简体繁体 English

合并排序数组，最佳时间复杂度是多少？

[英]Merging sorted arrays, what is the optimum time complexity?

原文 2011-02-25 10:20:06 3 2 arrays/ algorithm/ sorting/ data-structures/ complexity-theory

I have m arrays, every array is of length n. 我有m个数组，每个数组的长度为n。 Each array is sorted. 每个数组都已排序。 I want to create a single array of length m*n, containing all the values of the previous arrays (including repeating values), sorted. 我想创建一个长度为m * n的单个数组，其中包含前面数组的所有值（包括重复值），已排序。 I have to merge these arrays.. 我必须合并这些数组..

I think the optimum time complexity is m*n*log(m) 我认为最佳时间复杂度是m * n * log（m）

Here's the sketch of the algorithm.. 这是算法的草图..

I create a support array H of lenth m, containing all the values of the first element of each array. 我创建了一个lenth m的支持数组H，它包含每个数组的第一个元素的所有值。

I then sort this array (m log m), and move the min value to the output array. 然后我对这个数组（m log m）进行排序，并将min值移动到输出数组。

I then replace the moved value with the next one, from the array it was taken. 然后我将移动的值替换为下一个移动的值。 Actually I don't replace it, but I insert it in the right (sorted) position. 实际上我不替换它，但我将其插入右侧（已排序）位置。 This take log m I think. 我认为这需要记录。

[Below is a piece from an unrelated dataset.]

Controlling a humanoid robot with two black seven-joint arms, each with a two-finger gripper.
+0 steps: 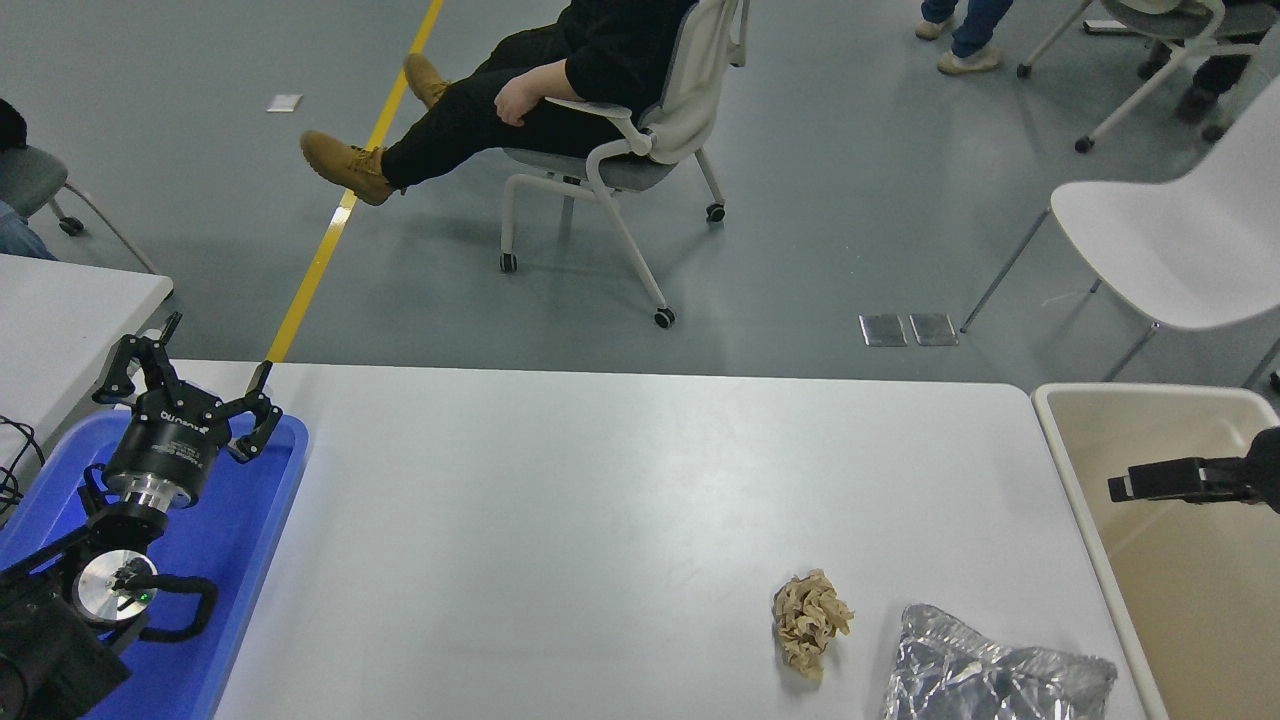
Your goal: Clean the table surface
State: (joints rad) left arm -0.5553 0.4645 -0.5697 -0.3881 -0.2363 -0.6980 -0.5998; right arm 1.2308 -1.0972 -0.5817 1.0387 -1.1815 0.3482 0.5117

And I repeat this for all m*n values... therefore m*n*log m 我对所有m * n值重复这一点......因此m * n * log m

My question.. can you think of a more efficient algorithm? 我的问题..你能想到一个更有效的算法吗？ If mnlogm is actually optimum, can you at least think of a simpler, more elegant algorith? 如果mnlogm实际上是最佳的，你至少可以想到一个更简单，更优雅的算法吗？

2 个解决方案

The complexity is right! 复杂性是对的！ However, there's a small flaw in your algorithm idea: You cannot insert an item in a sorted array in log m . 但是，算法思想中存在一个小缺陷：您无法在log m中的已排序数组中插入项。 You can find its position using binary search in that complexity, but you might have to move elements around to actually place it there. 你可以在这种复杂性中使用二进制搜索找到它的位置，但是你可能必须移动元素以实际将它放在那里。 To fix this problem, you can use a heap data-structure instead! 要解决此问题，您可以使用堆数据结构！

Multi-way merge (which is the common name of your algorithm) is usually implemented with yet another 'merging' data-structure: the tournament-tree. 多路合并（这是您的算法的通用名称）通常使用另一个“合并”数据结构实现：锦标赛树。 You can find a description in Knuth's "The Art of Computer Programming" (Chapter on Sorting, iirc). 您可以在Knuth的“计算机编程艺术”（关于排序，iirc的章节）中找到描述。 It has a lower constant factor in theory and in practice when compared to heaps in this specific case. 与特定情况下的堆相比，它在理论上和实践中具有较低的常数因子。

If you want to look implementations, I'm pretty sure that the parallel multi-way merge in the GNU C++ Standard library parallel-extensions is implemented this way. 如果你想看实现，我很确定GNU C ++标准库并行扩展中的并行多路合并是以这种方式实现的。

Edit: I referenced the wrong book, which is fixed now. 编辑：我引用了错误的书，现在已修复。

Best you can do is O(m*n + d). 你能做的最好是O（m * n + d）。 Similar to counting sort: http://en.wikipedia.org/wiki/Counting_sort If you know the range of values possible (d, say) you can initialize an array of length d, and then scan through each of the m arrays adding 1 to each 'bin' in d for each value corresponding to that bin. 与计数排序类似： http ： //en.wikipedia.org/wiki/Counting_sort如果您知道可能的值范围（例如），您可以初始化长度为d的数组，然后扫描每个m数组对于与该箱相对应的每个值，在d中的每个“bin”为1。 Then in your new array of length m*n for each value in d you add however many counts that bin has. 然后在d中每个值的新长度为m * n的数组中添加bin所具有的多个计数。